TASK REQUIREMENTS
Nothing should be dropped or changed: copy every line of the listing.

SUPPLIED DATA
• • • • •
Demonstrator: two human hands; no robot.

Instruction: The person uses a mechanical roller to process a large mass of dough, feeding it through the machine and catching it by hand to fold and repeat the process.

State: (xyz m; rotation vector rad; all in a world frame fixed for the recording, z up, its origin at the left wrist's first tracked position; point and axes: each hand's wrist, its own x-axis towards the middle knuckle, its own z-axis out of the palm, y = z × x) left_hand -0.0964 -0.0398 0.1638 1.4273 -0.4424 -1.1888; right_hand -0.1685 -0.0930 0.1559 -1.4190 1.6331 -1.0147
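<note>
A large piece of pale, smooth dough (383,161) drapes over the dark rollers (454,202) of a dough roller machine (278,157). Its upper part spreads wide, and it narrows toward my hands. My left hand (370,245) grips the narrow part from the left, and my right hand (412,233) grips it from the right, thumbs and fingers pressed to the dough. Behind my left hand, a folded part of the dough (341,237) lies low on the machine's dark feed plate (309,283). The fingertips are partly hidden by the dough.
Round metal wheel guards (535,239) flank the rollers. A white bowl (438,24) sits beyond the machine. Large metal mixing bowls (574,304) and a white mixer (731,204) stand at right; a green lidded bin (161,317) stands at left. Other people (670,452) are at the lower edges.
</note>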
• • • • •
WRITTEN ANSWER
Demonstrator: two human hands; no robot.

Instruction: The person uses a mechanical roller to process a large mass of dough, feeding it through the machine and catching it by hand to fold and repeat the process.

State: (xyz m; rotation vector rad; all in a world frame fixed for the recording, z up, its origin at the left wrist's first tracked position; point and axes: each hand's wrist, its own x-axis towards the middle knuckle, its own z-axis out of the palm, y = z × x) left_hand -0.0964 -0.0398 0.1638 1.4273 -0.4424 -1.1888; right_hand -0.1685 -0.0930 0.1559 -1.4190 1.6331 -1.0147
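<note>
A large piece of pale, smooth dough (383,161) drapes over the dark rollers (454,202) of a dough roller machine (278,157). Its upper part spreads wide, and it narrows toward my hands. My left hand (370,245) grips the narrow part from the left, and my right hand (412,233) grips it from the right, thumbs and fingers pressed to the dough. Behind my left hand, a folded part of the dough (341,237) lies low on the machine's dark feed plate (309,283). The fingertips are partly hidden by the dough.
Round metal wheel guards (535,239) flank the rollers. A white bowl (438,24) sits beyond the machine. Large metal mixing bowls (574,304) and a white mixer (731,204) stand at right; a green lidded bin (161,317) stands at left. Other people (670,452) are at the lower edges.
</note>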

This completes the output.